Transcribe the listing below exactly, leaving nothing out.

__Dataset extract__:
________________________________________

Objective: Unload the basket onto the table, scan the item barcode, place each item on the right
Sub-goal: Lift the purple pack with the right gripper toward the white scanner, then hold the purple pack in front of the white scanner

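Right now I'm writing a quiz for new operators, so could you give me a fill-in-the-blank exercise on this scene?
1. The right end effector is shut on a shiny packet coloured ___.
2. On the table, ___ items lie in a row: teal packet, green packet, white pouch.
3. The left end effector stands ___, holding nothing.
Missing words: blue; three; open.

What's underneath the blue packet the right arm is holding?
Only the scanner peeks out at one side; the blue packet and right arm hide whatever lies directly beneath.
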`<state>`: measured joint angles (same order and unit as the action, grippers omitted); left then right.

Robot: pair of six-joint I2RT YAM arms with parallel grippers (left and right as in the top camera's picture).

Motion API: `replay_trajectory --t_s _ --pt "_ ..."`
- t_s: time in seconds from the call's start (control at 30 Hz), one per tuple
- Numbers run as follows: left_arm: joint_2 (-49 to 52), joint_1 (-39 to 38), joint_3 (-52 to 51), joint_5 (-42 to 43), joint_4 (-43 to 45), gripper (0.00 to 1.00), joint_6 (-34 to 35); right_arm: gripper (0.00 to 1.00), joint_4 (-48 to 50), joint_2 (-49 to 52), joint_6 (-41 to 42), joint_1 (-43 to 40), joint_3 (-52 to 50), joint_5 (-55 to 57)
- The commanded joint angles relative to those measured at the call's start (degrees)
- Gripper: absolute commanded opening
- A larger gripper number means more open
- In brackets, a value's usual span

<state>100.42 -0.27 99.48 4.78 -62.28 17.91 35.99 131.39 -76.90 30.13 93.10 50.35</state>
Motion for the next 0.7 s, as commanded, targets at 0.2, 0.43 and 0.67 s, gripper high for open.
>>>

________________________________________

__Reply__:
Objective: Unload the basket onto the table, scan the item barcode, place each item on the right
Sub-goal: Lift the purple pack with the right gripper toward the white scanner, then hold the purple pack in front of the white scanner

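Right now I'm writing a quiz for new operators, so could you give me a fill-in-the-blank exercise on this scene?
1. The right end effector is shut on a shiny packet coloured ___.
2. On the table, ___ items lie in a row: teal packet, green packet, white pouch.
3. The left end effector stands ___, holding nothing.
Missing words: blue; three; open.

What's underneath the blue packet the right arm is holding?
Only the scanner peeks out at one side; the blue packet and right arm hide whatever lies directly beneath.
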`<state>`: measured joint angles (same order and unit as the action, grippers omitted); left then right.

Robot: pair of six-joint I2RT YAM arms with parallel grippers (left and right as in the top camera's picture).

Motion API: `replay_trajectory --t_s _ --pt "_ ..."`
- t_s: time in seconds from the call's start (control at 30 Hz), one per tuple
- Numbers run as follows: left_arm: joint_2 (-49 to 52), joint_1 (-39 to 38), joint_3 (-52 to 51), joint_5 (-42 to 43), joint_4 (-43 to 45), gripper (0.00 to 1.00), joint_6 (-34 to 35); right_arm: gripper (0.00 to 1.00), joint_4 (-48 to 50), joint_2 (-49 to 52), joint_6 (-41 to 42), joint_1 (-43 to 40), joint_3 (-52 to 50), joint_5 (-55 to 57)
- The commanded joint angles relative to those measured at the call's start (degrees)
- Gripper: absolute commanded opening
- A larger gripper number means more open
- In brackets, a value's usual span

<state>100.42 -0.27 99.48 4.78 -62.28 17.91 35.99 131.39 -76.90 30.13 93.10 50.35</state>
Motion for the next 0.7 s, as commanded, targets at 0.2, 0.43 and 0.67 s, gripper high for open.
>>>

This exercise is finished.